21. A computer program product executable on a general purpose computer, the computer program product being stored in a computer readable medium, and, when executed on the general purpose computer, causing the general purpose computer to perform the steps of:

assigning an attribute to a plurality of elements, for determining if an event causes the respective element to fail;

determining whether or not the event has occurred in the system, and which of the plurality of elements has failed;

repairing, by a repair component, each of the plurality of elements that has failed,

wherein the repairing step includes:

generating a particular event to effect repair of the plurality of elements that have failed.

22. The computer program product according to claim 21, further comprising:

modeling the system as an object-oriented hierarchical data model.

23. The computer program product according to claim 22, wherein, when the repairing step has repaired at least one of the plurality of elements that has failed, an attribute of the at least one the plurality of elements that has been repaired is changed from a failed state to a repaired state.

24. The computer program product according to claim 21, further comprising:

performing a diagnosis of at least one of the plurality of elements that has failed,

wherein the performing a diagnosis step is activated to provide information to the repairing step to assist in repairing the at least one of the plurality of elements that has failed.

25. The computer program product according to claim 24, wherein the performing a diagnosis step includes:

utilizing a diagnosis tree for diagnosing a particular element that has failed,

wherein the diagnosis tree includes a plurality of diagnosis nodes.

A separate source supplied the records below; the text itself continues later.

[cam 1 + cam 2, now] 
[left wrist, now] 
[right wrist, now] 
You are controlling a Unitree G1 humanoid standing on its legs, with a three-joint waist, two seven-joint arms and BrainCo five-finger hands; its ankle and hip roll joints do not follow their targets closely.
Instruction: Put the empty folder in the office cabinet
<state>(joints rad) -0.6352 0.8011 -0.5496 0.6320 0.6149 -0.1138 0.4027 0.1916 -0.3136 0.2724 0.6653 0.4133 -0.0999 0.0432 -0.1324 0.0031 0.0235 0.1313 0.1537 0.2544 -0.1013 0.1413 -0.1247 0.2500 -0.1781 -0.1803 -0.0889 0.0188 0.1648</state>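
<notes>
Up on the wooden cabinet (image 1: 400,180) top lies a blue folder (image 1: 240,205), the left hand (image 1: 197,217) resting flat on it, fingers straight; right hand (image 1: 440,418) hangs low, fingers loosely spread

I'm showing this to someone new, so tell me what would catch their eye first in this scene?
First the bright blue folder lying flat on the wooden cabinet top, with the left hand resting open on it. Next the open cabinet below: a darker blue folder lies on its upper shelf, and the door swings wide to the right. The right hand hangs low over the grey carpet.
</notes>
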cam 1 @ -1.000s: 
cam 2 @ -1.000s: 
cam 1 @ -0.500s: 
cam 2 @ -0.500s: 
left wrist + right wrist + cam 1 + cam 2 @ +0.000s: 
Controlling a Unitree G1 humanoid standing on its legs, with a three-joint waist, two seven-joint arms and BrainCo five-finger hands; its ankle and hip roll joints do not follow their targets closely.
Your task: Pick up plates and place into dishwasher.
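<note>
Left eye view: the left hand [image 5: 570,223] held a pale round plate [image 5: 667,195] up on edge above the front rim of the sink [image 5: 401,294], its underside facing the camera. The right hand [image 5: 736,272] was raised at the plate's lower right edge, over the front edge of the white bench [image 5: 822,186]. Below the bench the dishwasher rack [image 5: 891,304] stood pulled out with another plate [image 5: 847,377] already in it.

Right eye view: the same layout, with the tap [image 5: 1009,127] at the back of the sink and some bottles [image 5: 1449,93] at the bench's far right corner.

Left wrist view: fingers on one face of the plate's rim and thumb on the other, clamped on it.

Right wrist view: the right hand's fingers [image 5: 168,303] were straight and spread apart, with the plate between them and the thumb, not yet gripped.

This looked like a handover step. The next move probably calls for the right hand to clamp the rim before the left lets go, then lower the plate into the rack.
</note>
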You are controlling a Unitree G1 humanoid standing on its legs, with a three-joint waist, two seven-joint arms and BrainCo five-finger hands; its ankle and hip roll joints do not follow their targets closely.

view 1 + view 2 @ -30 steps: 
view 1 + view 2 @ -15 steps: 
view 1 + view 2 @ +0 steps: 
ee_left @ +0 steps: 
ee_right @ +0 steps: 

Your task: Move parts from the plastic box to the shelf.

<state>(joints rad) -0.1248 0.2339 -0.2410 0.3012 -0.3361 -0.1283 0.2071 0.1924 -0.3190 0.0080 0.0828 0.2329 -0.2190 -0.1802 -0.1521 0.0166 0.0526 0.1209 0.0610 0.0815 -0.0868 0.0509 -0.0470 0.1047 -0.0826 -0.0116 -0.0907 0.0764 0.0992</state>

26. The computer program product according to claim 24, wherein the performing a diagnosis step includes:

utilizing a plurality of diagnosis trees in a predetermined order to diagnose a particular element that has failed, wherein, if a first of the diagnosis trees is not capable of diagnosing the particular element that has failed, a second of the diagnosis trees is utilized to try to diagnose the particular element that has failed, and

wherein each of the diagnosis trees includes a plurality of diagnosis nodes.

27. The computer program product according to claim 21, wherein the plurality of elements represent nodes of a network, and wherein the repairing step comprises:

constructing transient connections between elements in determining possible corrections to the network in order to repair the elements that have failed.

28. The computer program product according to claim 21, wherein an event includes an event source, an event target, an event identifier identifying a type of event, and an event latency identifying when the event is scheduled to occur.

29. The computer program product according to claim 28, wherein an event occurs when a trigger for the event has occurred.

30. The computer program product according to claim 21, wherein the trigger includes a condition under which the trigger will cause the event to occur, and an action that results when the condition is satisfied.

31. A software based simulation program, comprising:

performing element to element level interactions between a first infrastructure model and a second infrastructure model,

wherein the first and second infrastructure models are interconnected, and

wherein each of the first and second infrastructure models is represented by objects having attributes.

32. The software-based simulation program according to claim 31, further comprising:

determining whether an event has occurred, and if so, which of the objects are affected by the event,

wherein an object of the first infrastructure model that is affected by the event causes a posting of another event to another object of the second infrastructure model.